TASK BRIEF:
Scan the records below for the line containing "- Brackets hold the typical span" and the line containing "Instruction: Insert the". Copy both, plus every line between, exactly.

EXTRACTED MATERIAL:
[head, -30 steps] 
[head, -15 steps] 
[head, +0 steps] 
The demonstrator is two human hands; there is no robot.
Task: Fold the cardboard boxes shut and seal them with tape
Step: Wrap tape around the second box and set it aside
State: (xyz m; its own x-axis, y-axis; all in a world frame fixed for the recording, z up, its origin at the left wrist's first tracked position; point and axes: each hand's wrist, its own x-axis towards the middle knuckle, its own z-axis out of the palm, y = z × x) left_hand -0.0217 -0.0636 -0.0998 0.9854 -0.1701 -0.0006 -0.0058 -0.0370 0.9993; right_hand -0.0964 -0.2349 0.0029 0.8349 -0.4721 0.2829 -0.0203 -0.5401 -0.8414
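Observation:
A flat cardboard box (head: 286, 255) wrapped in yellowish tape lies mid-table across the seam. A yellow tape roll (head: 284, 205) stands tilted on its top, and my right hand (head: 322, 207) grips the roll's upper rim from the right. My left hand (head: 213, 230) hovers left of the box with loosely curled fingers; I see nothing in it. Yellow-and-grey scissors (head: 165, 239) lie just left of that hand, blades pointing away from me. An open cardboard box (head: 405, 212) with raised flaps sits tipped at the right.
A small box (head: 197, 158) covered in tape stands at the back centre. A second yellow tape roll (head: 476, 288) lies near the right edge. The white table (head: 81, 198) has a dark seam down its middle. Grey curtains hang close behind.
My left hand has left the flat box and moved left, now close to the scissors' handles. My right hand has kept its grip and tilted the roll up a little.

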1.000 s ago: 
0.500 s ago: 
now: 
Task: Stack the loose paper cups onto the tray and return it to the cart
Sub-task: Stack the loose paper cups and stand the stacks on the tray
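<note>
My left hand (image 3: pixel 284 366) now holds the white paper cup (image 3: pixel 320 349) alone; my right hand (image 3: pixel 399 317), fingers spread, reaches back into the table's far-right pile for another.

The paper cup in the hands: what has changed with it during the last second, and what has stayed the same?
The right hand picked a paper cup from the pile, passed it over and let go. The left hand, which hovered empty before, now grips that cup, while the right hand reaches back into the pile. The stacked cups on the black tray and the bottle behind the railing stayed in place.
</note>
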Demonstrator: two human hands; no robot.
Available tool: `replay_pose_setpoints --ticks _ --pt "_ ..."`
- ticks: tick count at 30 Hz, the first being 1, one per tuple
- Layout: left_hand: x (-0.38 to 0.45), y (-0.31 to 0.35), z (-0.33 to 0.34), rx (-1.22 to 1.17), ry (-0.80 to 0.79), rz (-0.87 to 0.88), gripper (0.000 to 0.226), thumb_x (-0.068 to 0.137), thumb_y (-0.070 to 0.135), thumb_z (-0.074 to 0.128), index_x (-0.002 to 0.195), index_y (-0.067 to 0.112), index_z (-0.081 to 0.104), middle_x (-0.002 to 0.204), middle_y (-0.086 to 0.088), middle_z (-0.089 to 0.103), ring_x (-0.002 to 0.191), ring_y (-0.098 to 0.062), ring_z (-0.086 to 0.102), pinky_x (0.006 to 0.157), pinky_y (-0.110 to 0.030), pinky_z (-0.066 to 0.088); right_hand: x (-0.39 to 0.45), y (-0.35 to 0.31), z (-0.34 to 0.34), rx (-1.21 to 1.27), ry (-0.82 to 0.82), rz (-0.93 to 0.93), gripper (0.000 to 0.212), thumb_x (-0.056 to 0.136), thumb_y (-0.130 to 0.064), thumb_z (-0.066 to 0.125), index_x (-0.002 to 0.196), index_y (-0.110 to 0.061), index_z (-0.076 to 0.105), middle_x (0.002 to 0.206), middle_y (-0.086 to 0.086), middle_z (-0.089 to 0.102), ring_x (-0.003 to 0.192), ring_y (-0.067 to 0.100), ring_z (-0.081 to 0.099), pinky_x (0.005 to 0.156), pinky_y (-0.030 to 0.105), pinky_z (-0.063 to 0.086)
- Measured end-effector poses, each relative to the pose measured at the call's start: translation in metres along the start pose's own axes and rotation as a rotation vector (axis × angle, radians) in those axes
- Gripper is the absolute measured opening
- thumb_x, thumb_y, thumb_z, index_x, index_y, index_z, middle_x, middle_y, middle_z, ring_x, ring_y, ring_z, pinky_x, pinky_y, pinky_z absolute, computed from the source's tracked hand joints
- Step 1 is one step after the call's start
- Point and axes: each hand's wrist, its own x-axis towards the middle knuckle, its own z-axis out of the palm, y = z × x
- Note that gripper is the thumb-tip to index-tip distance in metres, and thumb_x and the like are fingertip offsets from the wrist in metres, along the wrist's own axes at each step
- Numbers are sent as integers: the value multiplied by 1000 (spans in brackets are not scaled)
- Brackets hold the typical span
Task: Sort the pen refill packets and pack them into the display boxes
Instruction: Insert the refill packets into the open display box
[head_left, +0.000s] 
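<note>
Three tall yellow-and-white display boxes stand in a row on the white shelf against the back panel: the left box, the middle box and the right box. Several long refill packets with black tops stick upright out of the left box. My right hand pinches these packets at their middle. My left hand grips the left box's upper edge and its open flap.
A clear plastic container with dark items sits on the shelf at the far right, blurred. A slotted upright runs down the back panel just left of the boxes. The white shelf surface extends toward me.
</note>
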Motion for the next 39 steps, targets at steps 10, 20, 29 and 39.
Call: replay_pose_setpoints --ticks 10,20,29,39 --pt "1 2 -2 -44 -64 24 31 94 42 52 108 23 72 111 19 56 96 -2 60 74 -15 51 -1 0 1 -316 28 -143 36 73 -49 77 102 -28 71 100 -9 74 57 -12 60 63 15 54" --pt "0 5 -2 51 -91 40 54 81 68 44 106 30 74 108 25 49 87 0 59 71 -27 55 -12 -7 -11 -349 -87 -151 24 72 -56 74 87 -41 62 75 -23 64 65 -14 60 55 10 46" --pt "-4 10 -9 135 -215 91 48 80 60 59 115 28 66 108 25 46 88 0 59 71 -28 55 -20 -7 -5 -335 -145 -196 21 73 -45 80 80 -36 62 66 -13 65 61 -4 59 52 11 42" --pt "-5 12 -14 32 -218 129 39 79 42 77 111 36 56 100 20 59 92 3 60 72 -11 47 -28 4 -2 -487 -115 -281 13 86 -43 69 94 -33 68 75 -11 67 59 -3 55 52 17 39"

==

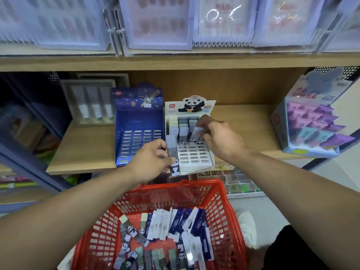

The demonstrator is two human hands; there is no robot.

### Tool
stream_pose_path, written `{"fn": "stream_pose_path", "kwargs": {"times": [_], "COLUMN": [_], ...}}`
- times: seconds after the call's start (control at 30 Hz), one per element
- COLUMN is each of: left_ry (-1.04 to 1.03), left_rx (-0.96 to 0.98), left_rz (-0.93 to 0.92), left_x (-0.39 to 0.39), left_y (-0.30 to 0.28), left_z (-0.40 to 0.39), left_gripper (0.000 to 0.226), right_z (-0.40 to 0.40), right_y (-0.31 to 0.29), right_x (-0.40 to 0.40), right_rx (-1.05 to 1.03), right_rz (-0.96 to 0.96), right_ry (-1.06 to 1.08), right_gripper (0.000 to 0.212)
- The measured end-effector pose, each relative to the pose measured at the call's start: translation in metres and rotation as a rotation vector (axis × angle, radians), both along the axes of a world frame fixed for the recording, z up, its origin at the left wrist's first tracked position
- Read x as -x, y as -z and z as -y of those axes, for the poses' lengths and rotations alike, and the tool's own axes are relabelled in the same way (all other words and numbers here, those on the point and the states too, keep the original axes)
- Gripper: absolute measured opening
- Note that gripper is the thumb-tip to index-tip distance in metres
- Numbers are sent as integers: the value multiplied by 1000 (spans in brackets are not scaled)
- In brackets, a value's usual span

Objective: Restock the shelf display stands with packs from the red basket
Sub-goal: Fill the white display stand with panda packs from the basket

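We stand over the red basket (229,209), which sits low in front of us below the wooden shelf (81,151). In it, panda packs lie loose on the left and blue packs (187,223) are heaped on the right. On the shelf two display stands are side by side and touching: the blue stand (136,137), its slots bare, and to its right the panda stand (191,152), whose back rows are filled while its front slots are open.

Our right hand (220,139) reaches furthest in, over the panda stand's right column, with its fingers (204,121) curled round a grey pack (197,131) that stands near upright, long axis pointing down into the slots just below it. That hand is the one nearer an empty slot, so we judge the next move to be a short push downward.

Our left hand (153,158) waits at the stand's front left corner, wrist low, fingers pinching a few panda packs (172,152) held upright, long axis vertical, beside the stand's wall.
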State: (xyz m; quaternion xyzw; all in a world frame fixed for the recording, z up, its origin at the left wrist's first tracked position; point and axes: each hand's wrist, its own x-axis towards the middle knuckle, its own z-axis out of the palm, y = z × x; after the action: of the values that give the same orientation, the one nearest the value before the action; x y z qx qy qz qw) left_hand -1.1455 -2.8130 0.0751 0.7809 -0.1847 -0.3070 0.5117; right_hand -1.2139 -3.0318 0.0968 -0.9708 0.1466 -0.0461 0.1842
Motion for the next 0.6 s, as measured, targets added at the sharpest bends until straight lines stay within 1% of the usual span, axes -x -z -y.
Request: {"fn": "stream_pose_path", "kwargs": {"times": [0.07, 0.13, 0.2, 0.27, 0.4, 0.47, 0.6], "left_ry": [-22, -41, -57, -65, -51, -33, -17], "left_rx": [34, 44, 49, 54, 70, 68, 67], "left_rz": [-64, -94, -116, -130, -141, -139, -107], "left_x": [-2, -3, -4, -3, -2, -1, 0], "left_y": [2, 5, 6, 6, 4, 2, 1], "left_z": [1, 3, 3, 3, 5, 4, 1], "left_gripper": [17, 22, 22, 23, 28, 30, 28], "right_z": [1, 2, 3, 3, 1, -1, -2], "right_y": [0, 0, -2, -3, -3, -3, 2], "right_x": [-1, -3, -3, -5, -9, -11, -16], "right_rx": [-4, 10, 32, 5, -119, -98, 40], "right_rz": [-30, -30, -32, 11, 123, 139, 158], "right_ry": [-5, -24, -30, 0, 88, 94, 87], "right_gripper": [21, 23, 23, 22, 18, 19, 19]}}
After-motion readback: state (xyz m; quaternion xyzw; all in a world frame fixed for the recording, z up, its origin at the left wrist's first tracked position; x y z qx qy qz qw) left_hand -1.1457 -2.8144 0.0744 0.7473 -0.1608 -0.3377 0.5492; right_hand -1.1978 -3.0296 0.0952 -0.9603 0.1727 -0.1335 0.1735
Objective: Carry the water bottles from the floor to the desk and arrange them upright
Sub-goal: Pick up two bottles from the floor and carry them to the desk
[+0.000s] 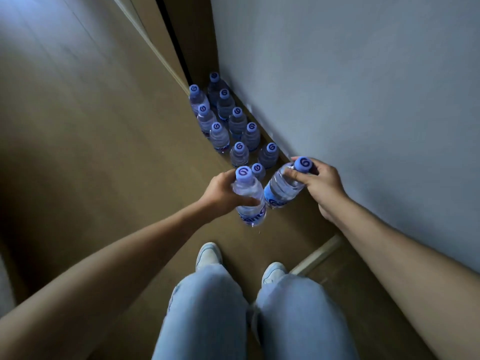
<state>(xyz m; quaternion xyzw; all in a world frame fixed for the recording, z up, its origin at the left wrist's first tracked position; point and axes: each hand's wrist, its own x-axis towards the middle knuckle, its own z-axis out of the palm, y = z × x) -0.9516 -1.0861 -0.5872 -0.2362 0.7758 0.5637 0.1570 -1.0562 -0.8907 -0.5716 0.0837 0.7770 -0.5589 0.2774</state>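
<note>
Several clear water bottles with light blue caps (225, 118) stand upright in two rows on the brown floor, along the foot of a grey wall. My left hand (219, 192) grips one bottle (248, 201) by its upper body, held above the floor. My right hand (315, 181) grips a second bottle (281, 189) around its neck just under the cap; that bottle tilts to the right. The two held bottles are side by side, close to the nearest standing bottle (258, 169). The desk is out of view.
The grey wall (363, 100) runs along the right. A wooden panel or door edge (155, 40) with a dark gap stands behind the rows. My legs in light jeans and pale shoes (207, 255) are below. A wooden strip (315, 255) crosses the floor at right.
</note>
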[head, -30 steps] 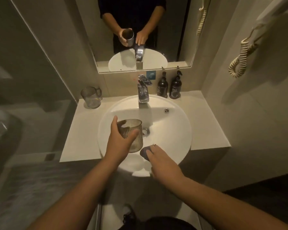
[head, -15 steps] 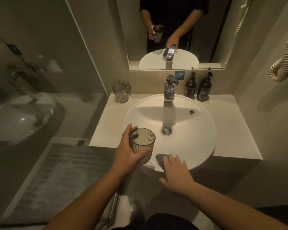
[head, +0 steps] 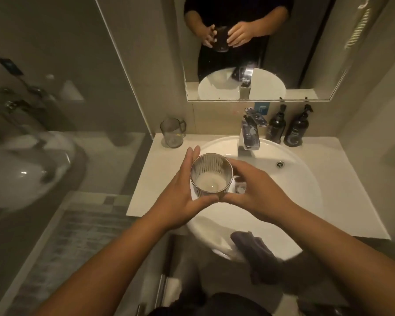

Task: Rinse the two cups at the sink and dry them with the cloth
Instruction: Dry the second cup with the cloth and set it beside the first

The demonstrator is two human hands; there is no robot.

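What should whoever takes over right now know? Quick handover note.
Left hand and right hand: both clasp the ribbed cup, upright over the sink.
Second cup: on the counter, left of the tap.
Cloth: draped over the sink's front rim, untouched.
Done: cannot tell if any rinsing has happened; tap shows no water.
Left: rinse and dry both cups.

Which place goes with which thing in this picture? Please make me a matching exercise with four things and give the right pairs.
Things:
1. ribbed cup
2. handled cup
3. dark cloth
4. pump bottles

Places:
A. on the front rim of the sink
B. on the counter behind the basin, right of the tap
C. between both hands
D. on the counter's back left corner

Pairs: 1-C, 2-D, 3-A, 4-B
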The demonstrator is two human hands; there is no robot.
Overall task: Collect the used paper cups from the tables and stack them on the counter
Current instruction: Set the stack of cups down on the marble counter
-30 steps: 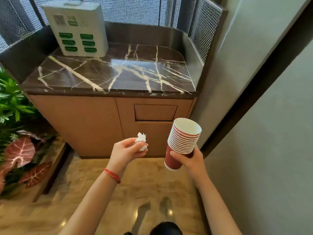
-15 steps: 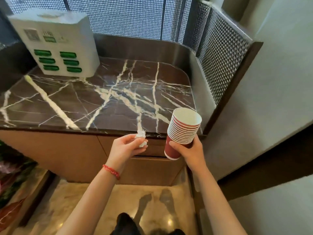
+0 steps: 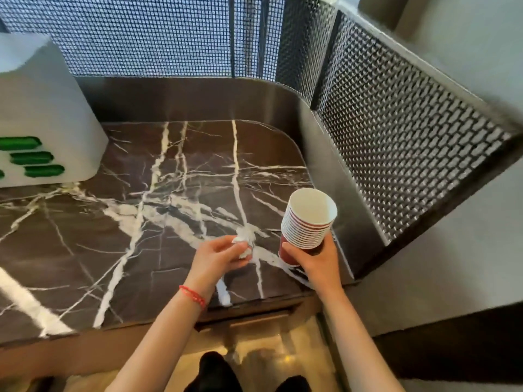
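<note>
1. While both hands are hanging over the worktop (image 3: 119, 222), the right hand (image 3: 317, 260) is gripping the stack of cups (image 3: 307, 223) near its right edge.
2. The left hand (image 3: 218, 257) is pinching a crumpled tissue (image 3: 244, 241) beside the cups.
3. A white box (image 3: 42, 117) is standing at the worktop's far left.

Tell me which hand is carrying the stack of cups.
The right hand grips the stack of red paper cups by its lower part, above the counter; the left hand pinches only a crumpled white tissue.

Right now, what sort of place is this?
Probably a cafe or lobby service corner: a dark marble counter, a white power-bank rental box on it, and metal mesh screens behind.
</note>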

ANSWER FOR THIS EXERCISE:
- Brackets hold the typical span
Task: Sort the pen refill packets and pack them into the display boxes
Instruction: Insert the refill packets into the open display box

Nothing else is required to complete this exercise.